Exercise aim = Reproduce the data in full, exactly as given, leaving images out.

Given material =
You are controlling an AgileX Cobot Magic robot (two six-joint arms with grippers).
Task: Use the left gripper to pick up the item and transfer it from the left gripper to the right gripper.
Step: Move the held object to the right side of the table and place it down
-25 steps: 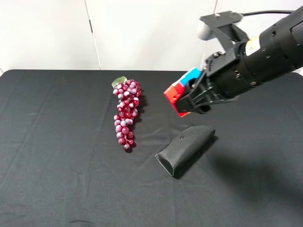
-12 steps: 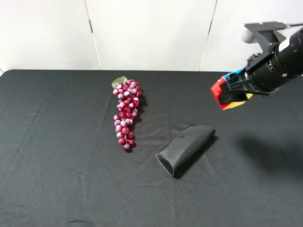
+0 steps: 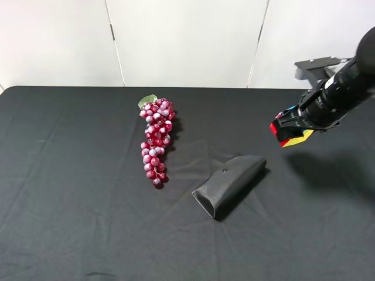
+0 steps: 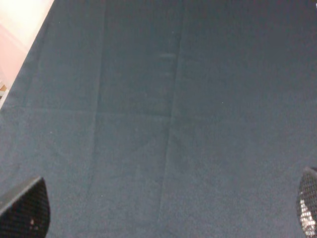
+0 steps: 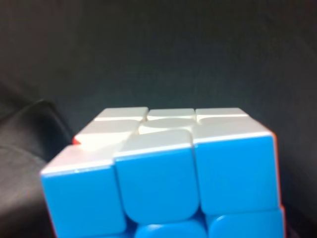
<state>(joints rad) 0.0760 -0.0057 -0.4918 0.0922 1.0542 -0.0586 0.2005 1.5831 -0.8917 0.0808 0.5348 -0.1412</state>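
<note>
Since a second ago my right tool (image 3: 295,124) has carried the puzzle cube (image 3: 280,132) from above the pouch (image 3: 229,184) out toward 3 o'clock; the pouch and the grapes (image 3: 156,140) have not moved. The cube now hangs clear of the bench (image 3: 70,205), at 2 o'clock from the pouch and well apart from it. The right tool is clamped on it. I judge the cube light and rigid, with glossy faces that may slip and layers that may twist, so it is best taken squarely on opposite flat faces. My left tool (image 4: 166,212) stands wide, holding nothing, over bare cloth.
</note>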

Task answer =
You are controlling an AgileX Cobot Magic robot (two six-joint arms with grippers).
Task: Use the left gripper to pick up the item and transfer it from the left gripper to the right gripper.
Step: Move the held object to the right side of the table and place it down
-25 steps: 
-12 steps: 
+0 steps: 
+0 steps: 
+0 steps: 
<state>(joints rad) 0.0760 -0.0057 -0.4918 0.0922 1.0542 -0.0586 0.2005 1.5831 -0.8917 0.0808 0.5348 -0.1412</state>
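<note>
Since a second ago my right tool (image 3: 295,124) has carried the puzzle cube (image 3: 280,132) from above the pouch (image 3: 229,184) out toward 3 o'clock; the pouch and the grapes (image 3: 156,140) have not moved. The cube now hangs clear of the bench (image 3: 70,205), at 2 o'clock from the pouch and well apart from it. The right tool is clamped on it. I judge the cube light and rigid, with glossy faces that may slip and layers that may twist, so it is best taken squarely on opposite flat faces. My left tool (image 4: 166,212) stands wide, holding nothing, over bare cloth.
</note>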

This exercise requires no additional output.